**Work to be completed:**
Only one span of the listing below is wanted: the lines from the one with "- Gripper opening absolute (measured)" through the one with "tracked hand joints", reproduced exactly, both ends kept.

**Dataset excerpt:**
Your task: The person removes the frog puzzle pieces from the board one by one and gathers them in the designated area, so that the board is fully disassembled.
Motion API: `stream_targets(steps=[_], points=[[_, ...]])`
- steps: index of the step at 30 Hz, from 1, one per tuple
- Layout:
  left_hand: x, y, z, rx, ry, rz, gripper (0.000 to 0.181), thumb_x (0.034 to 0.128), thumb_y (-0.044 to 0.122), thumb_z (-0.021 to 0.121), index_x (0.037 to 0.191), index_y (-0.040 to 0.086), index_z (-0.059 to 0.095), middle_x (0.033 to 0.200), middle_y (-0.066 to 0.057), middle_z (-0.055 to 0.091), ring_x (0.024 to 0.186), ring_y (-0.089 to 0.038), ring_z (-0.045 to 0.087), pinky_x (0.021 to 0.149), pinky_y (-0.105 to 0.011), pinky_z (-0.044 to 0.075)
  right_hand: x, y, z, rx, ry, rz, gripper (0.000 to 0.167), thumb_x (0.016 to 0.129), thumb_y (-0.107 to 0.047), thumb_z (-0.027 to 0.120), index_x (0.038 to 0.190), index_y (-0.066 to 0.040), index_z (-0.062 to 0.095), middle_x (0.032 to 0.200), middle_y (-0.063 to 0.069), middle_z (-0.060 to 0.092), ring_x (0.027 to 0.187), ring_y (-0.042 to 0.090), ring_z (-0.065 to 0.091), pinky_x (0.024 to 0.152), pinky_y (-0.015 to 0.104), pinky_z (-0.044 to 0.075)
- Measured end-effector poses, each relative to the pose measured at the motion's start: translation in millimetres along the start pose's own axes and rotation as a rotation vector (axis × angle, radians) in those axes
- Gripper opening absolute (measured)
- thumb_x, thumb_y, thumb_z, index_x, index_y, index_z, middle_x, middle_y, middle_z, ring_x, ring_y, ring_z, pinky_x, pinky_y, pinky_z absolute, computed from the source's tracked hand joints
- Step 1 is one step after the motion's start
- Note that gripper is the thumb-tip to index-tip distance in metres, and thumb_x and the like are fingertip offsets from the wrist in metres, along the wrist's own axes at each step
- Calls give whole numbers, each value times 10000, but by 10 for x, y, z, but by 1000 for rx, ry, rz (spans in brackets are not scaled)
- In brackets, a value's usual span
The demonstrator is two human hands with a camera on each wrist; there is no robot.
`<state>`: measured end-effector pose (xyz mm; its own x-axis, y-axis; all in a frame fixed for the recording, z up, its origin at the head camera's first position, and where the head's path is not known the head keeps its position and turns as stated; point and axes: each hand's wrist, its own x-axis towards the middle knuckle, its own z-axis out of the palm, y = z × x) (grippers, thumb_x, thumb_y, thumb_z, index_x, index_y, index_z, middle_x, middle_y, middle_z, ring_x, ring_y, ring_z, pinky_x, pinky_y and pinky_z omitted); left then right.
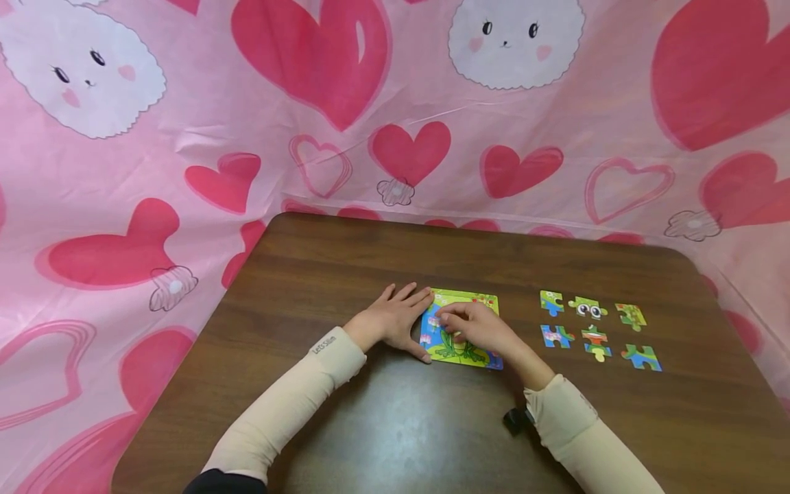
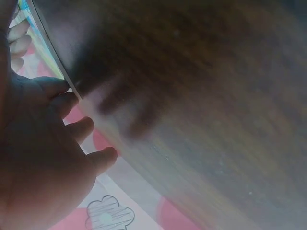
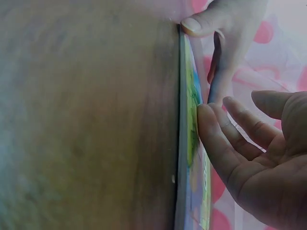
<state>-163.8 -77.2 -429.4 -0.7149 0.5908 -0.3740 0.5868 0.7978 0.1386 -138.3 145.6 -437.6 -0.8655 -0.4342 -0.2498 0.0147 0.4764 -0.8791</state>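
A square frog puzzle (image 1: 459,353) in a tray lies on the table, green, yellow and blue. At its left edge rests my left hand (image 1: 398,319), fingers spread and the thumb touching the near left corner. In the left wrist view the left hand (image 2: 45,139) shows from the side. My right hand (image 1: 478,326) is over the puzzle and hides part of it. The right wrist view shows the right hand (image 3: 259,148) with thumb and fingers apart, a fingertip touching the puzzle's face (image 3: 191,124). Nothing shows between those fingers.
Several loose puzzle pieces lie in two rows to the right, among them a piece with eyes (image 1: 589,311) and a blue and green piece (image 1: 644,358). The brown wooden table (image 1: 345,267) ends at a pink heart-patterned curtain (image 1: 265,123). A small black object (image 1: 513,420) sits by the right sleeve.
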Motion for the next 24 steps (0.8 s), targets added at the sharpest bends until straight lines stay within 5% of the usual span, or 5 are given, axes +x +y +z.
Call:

**Result of the task:**
- Gripper opening absolute (measured)
- thumb_x, thumb_y, thumb_z, index_x, index_y, index_z, middle_x, middle_y, middle_z, ring_x, ring_y, ring_z, pinky_x, pinky_y, pinky_z absolute, computed from the source's tracked hand joints

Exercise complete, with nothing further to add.